The Hidden Cost of Home Ownership
How Philadelphia's property tax system values some neighborhoods differently than others
A home holds many kinds of value at once. It's safety. It's community. It's financial security.
In economic terms, however, it's how much you paid for it.
In practice the value of a house is measured as a dollar price, and different agents take different measurements. Two of the most important are:
Sale prices reflect what the market was willing to pay at a specific time; they change with appreciation, neighborhood shifts, and broader economic trends.
Assessed values are meant to track changes in price over time and provide a stable basis for property taxes. When these two numbers drift apart, especially in systematic ways, it can create unequal tax burdens.
Assessment standards like those from the International Association of Assessing Officers (IAAO) define what fair looks like. Assessments should be:
Assessed values are close to actual market value.
Similar homes are assessed similarly.
No group of homeowners consistently pays more than their fair share.
When all three hold, property taxes are a neutral reflection of value. Fair assessments matter because property taxes fund schools, services, and infrastructure. When assessments are biased or uneven, they distort who carries the cost of the city. As the data shows, that unevenness is rarely random.
Philadelphia earned the nickname "City of Homes" in the 19th century because its unique rowhouse culture made it have one of the highest rates of homeownership in the US.
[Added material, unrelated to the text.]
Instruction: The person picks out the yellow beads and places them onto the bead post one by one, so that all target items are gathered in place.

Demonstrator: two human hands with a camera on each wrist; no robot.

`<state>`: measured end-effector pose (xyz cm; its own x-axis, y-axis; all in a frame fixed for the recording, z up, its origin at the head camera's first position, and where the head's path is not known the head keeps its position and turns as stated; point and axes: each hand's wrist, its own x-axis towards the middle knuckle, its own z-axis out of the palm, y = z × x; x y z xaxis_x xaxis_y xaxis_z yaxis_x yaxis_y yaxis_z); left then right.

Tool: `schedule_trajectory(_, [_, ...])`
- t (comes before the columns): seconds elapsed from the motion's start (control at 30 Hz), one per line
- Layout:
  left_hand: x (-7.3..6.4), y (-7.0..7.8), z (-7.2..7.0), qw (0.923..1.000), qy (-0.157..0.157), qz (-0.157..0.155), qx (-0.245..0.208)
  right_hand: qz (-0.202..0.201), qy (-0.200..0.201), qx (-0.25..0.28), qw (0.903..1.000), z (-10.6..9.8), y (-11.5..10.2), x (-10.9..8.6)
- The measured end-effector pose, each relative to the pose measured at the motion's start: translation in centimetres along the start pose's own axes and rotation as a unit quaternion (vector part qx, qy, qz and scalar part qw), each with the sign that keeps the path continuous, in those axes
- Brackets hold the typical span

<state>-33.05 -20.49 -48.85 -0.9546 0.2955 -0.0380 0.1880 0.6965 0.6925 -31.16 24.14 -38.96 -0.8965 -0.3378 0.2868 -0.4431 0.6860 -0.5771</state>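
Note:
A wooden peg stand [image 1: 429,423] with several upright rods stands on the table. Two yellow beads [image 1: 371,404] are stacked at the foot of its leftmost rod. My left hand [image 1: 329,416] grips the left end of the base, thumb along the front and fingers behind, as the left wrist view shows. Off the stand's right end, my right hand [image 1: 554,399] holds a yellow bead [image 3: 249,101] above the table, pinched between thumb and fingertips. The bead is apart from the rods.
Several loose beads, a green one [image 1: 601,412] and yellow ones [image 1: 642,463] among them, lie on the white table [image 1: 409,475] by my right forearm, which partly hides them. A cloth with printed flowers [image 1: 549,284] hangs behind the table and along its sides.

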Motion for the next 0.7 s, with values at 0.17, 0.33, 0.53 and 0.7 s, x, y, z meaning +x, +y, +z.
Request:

The lines on this map are census tracts: small, relatively permanent, geographic subdivisions of a county, containing between 1,200 to 8,000 people. They are mapped to be homogeneous with respect to population characteristics, economic status, and living conditions.
These two maps tell a consistent story: in Philadelphia, where you live, your income, and your race are closely linked. And as we'll see, so is how your home gets assessed.
Tracts can be useful for visualizing demographics like income:
Or the racial majority of a population in a specific area:
In 2024, a Reinvestment Fund brief examined how changes to Philadelphia's property tax regime affected different communities.
The findings raised concerns that assessment practices might be reinforcing existing inequalities.
When we plot the assessed value against sale price for each tract, colored by racial majority, a clear pattern appears: the gap runs in opposite directions depending on who lives there.
In majority-White tracts, assessed values tend to fall below sale prices, so homeowners are paying taxes on less than their home is worth. In majority-Black tracts, it's the opposite, assessed values tend to exceed sale prices, so homeowners are taxed on more than their home is worth.
When Philadelphia assesses a property, it estimates what that property is worth — this is the assessed value. The assessment ratio compares that estimate to what the property actually sold for:
Accurate Assessment: A ratio of 1.0 means the city assessed the property at exactly its market value, a perfectly accurate assessment.
Under-assessment: A ratio below 1.0 means the property was underassessed; the city thinks it's worth less than buyers actually paid.
Over-assessment: A ratio above 1.0 means the property was over-assessed, the city thinks it's worth more than buyers paid.
This matters because property taxes are based on assessed value. Homeowners in over-assessed properties pay more in taxes relative to their home's actual market value, a hidden financial burden that, as the chart below shows, falls disproportionately on Black and Hispanic neighborhoods in Philadelphia.
The gaps aren't scattered randomly. They cluster: majority-Black and Hispanic tracts consistently show higher assessment ratios, and majority-White tracts consistently show lower ones.
In 2019, a citywide change in assessment methodology sought to recalibrate property values, resulting in a notable convergence of assessment ratios across racial groups. However, the 2023 reassessment reversed that progress. Assessments rose an average of 31% citywide, but that increase was far from uniform: ratios surged to 97% in North Philadelphia East and 73% in North Philadelphia West, compared to just 5% in Center City, indicating that assessments are once again outpacing market values in majority-Black and majority-Hispanic communities. The pattern holds along income lines too: lower-income neighborhoods face the same over-assessment burden, compounding the inequity.
The data is clear: Philadelphia's current assessment methodology functions as a regressive tax. While property taxes are intended to be a neutral reflection of market value, the persistent gap creates a reality where those with the least housing wealth, disproportionately Black and Hispanic homeowners, subsidize the city services of those with the most.
When a home in a majority-White tract is under-assessed, that family gains a hidden dividend. When a home in a majority-Black tract is over-assessed, that family faces a hidden penalty. To truly be a City of Homes, Philadelphia must ensure that its measurement of value does not reinforce the very racial and economic disparities it seeks to overcome.
Philadelphia has demonstrated that before that it can make the assessment process more equitable. The 2019 reassessment brought ratios closer together across racial groups, showing that fairer outcomes can be reached. What the data calls for now is continued commitment to independent review of assessment practices, transparent public data, and a methodology that is regularly checked for the kinds of disparities this analysis reveals.